= Assigned task =
Your task is to restate word for word the line containing "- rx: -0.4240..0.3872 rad" and each line that follows it in the listing, and only those.
------ Provided information
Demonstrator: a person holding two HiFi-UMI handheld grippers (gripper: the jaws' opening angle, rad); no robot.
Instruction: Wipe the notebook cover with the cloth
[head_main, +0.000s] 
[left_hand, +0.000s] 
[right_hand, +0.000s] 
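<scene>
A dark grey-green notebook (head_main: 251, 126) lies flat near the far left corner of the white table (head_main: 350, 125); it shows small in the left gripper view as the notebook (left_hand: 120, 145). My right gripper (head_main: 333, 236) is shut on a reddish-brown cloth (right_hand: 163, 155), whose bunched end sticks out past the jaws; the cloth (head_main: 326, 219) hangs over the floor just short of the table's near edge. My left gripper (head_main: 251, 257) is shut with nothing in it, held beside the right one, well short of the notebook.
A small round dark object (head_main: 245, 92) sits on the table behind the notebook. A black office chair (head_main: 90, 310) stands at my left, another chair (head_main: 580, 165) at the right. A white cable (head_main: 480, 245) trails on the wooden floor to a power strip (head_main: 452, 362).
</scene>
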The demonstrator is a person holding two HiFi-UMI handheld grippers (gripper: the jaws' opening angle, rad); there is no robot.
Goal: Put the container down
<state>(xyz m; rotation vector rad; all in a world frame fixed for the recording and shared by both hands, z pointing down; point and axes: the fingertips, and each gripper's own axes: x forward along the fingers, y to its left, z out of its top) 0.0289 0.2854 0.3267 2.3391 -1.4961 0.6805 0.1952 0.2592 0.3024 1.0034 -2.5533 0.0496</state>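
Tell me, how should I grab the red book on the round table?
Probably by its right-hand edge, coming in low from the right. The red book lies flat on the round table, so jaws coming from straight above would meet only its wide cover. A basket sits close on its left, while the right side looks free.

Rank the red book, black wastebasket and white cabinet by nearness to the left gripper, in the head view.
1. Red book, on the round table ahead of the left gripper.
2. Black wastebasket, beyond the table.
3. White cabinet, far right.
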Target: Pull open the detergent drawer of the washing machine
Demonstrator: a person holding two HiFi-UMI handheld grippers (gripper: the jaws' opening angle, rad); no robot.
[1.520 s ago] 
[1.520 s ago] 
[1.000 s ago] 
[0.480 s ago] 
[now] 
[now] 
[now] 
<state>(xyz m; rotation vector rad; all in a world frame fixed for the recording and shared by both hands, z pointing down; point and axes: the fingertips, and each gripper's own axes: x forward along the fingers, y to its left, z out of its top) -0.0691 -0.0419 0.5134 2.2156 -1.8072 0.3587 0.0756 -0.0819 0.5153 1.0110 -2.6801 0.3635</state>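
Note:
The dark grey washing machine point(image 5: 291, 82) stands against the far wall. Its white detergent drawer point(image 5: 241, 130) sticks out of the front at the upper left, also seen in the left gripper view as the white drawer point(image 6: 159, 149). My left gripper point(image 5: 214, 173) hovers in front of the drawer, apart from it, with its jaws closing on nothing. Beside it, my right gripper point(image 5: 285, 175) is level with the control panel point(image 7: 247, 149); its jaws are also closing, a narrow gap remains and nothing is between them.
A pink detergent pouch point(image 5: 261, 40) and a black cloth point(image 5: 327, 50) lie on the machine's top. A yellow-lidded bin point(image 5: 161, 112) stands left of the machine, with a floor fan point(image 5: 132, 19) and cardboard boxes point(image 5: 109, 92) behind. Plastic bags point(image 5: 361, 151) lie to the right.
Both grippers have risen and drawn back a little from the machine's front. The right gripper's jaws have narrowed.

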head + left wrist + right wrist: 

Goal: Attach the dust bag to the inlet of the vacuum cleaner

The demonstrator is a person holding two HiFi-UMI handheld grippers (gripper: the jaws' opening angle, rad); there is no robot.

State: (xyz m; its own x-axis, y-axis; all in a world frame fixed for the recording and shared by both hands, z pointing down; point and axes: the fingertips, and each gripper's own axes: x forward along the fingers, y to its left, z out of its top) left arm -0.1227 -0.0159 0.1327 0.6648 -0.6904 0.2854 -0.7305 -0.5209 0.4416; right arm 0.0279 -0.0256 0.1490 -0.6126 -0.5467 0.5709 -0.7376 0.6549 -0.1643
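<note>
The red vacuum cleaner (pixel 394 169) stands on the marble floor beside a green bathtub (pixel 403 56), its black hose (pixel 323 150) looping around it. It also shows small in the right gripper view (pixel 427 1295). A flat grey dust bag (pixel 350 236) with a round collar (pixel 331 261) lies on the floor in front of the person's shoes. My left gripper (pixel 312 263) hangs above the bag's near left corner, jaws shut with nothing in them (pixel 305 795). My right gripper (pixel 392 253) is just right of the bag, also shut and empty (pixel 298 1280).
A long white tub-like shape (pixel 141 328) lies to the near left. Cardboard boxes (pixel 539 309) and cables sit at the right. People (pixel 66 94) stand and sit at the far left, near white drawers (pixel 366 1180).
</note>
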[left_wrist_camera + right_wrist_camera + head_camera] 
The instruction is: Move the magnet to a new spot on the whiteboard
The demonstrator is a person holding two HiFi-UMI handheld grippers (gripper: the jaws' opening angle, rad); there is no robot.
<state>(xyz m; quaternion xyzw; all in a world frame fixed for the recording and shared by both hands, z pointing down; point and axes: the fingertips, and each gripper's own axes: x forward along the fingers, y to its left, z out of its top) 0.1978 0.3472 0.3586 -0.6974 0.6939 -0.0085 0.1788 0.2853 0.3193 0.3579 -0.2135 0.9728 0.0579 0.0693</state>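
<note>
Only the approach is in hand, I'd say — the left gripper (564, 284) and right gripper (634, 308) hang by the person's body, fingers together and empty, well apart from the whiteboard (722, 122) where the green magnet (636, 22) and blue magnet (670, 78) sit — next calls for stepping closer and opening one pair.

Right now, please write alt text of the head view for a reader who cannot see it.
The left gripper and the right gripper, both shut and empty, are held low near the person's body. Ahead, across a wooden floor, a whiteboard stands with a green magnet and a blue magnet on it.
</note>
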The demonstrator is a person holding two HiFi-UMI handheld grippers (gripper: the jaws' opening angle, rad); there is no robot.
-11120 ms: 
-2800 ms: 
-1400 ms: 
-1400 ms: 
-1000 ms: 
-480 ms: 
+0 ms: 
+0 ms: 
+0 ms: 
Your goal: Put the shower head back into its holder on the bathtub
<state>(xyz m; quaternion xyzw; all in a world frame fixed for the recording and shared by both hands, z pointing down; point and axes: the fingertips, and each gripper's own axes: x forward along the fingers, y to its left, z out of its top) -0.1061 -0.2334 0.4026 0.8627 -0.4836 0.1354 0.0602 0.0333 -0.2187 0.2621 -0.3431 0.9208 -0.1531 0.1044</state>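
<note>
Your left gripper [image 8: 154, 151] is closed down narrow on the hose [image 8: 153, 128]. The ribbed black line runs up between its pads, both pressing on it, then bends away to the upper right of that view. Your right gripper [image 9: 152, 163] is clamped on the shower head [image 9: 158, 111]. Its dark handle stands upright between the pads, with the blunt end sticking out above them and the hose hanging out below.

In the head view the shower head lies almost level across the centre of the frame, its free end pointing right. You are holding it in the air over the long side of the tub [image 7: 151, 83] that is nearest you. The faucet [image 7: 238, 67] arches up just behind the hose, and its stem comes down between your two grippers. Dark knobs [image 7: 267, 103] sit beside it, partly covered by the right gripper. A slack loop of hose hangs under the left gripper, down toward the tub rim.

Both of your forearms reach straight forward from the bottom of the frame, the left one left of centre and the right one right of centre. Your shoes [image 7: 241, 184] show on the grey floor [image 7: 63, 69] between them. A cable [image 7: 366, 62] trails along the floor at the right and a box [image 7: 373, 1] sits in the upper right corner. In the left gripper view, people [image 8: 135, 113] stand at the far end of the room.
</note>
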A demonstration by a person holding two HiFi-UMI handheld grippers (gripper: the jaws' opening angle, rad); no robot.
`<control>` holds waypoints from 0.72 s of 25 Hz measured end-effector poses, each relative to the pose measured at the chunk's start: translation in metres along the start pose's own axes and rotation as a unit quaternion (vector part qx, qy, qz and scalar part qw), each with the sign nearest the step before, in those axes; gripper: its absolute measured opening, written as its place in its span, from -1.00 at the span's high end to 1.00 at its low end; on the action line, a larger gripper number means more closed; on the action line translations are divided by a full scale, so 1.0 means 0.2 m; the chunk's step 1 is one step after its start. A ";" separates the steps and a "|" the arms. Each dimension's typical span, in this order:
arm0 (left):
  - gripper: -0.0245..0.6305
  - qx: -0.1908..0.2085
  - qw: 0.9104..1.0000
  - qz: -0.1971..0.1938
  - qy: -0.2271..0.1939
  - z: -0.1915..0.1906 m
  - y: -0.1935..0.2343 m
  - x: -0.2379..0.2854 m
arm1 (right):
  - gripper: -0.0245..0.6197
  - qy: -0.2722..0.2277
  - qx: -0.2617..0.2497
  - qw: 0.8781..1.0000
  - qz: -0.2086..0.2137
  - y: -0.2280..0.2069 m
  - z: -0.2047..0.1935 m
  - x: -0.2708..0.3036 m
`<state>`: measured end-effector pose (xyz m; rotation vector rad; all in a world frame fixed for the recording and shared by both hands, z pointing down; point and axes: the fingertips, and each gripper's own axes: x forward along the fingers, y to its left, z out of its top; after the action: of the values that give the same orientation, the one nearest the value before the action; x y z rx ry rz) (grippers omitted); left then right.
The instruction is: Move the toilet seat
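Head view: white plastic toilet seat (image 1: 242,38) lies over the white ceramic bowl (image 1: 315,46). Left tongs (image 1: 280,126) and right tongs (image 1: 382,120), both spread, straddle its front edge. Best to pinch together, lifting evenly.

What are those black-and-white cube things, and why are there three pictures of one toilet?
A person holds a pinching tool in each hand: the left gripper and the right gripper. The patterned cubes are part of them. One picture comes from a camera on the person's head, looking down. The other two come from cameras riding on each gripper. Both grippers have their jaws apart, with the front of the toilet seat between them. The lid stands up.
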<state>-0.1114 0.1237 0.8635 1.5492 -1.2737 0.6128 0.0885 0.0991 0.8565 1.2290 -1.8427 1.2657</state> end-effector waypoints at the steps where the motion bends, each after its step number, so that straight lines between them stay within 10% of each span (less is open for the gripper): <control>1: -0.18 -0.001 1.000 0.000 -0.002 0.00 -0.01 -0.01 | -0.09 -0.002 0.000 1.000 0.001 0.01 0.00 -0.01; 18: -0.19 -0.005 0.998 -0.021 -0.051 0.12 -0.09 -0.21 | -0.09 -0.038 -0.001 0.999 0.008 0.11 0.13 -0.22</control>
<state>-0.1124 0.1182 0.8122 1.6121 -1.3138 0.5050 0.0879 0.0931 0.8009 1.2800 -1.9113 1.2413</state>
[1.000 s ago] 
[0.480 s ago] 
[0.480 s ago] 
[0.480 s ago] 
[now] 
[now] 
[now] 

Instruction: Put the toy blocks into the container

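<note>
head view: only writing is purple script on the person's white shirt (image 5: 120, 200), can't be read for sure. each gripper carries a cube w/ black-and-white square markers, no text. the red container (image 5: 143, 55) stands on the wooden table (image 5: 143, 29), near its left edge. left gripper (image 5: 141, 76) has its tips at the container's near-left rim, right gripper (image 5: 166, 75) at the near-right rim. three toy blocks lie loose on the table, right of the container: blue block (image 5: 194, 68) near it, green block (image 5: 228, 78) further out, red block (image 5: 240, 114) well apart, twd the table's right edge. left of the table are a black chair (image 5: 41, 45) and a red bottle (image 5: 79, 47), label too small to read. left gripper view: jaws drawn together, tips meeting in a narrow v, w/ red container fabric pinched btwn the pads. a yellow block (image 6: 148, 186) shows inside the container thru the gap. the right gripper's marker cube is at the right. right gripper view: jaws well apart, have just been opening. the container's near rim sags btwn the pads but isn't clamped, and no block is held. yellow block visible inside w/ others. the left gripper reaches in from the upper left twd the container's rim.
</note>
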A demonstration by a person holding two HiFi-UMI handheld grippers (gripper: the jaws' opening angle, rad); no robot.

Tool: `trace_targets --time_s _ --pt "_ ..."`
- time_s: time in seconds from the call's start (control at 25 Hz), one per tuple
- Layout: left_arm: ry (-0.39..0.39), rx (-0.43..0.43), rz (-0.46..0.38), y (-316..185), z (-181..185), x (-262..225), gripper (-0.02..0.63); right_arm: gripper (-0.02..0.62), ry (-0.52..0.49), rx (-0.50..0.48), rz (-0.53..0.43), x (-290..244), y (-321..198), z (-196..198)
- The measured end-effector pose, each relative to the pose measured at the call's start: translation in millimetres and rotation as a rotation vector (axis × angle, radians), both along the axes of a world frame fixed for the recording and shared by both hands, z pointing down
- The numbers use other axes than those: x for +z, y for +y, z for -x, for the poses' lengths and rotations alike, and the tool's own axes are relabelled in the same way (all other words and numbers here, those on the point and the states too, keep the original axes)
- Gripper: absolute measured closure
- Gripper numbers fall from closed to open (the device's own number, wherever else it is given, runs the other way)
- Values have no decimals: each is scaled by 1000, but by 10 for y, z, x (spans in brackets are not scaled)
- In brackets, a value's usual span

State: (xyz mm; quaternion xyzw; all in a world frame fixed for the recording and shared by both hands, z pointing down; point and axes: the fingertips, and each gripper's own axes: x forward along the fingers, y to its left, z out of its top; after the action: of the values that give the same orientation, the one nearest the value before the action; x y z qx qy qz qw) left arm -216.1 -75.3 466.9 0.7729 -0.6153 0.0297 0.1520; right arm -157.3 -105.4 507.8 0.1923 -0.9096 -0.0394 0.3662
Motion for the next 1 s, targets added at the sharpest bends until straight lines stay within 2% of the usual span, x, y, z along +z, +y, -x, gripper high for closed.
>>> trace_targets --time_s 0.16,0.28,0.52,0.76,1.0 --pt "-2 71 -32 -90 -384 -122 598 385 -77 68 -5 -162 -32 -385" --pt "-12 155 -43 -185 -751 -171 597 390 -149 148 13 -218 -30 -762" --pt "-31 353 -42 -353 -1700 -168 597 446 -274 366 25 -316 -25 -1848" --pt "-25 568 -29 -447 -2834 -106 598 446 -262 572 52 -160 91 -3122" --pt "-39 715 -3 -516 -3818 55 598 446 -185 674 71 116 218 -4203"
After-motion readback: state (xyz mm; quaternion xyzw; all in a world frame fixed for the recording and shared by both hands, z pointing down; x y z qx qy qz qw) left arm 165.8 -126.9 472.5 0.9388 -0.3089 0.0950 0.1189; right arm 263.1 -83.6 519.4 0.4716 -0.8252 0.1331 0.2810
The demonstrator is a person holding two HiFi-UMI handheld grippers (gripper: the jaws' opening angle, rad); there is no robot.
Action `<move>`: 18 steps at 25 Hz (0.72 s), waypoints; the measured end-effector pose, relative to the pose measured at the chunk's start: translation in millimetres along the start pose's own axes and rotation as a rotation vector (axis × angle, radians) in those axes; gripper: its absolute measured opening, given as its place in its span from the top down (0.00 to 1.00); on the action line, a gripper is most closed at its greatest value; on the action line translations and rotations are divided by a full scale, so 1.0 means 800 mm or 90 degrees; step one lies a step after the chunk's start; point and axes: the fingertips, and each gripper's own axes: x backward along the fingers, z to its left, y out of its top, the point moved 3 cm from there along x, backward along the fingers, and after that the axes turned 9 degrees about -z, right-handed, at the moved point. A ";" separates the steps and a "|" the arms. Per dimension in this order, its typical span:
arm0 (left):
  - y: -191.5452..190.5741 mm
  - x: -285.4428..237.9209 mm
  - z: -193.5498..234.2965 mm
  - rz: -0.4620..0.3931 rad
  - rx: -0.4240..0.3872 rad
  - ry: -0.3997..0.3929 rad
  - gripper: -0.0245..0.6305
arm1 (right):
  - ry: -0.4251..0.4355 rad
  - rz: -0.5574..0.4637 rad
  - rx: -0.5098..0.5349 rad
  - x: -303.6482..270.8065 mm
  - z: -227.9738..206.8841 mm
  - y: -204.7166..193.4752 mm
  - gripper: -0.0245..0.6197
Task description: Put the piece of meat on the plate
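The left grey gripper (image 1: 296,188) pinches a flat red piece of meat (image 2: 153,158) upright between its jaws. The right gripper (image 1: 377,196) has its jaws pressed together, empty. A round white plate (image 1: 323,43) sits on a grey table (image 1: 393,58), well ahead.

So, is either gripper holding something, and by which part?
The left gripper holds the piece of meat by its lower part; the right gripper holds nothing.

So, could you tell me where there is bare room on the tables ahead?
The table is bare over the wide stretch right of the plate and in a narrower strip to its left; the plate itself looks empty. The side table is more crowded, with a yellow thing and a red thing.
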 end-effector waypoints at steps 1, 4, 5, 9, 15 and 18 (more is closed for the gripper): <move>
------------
= Response to the task =
  - rx: -0.4240..0.3872 rad
  - ry: -0.3997..0.3929 rad
  - gripper: -0.0245..0.6305
arm1 (right):
  - ry: -0.4251..0.4355 rad
  - rz: -0.5574..0.4637 rad
  - rx: -0.5098..0.5349 rad
  - x: -303.6482..270.8065 mm
  - z: -227.9738..206.8841 mm
  - y: -204.7166..193.4752 mm
  - gripper: -0.0245..0.6197
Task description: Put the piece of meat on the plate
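The left grey gripper (image 1: 296,188) pinches a flat red piece of meat (image 2: 153,158) upright between its jaws. The right gripper (image 1: 377,196) has its jaws pressed together, empty. A round white plate (image 1: 323,43) sits on a grey table (image 1: 393,58), well ahead.

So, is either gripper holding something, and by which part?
The left gripper holds the piece of meat by its lower part; the right gripper holds nothing.

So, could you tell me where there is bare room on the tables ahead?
The table is bare over the wide stretch right of the plate and in a narrower strip to its left; the plate itself looks empty. The side table is more crowded, with a yellow thing and a red thing.
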 end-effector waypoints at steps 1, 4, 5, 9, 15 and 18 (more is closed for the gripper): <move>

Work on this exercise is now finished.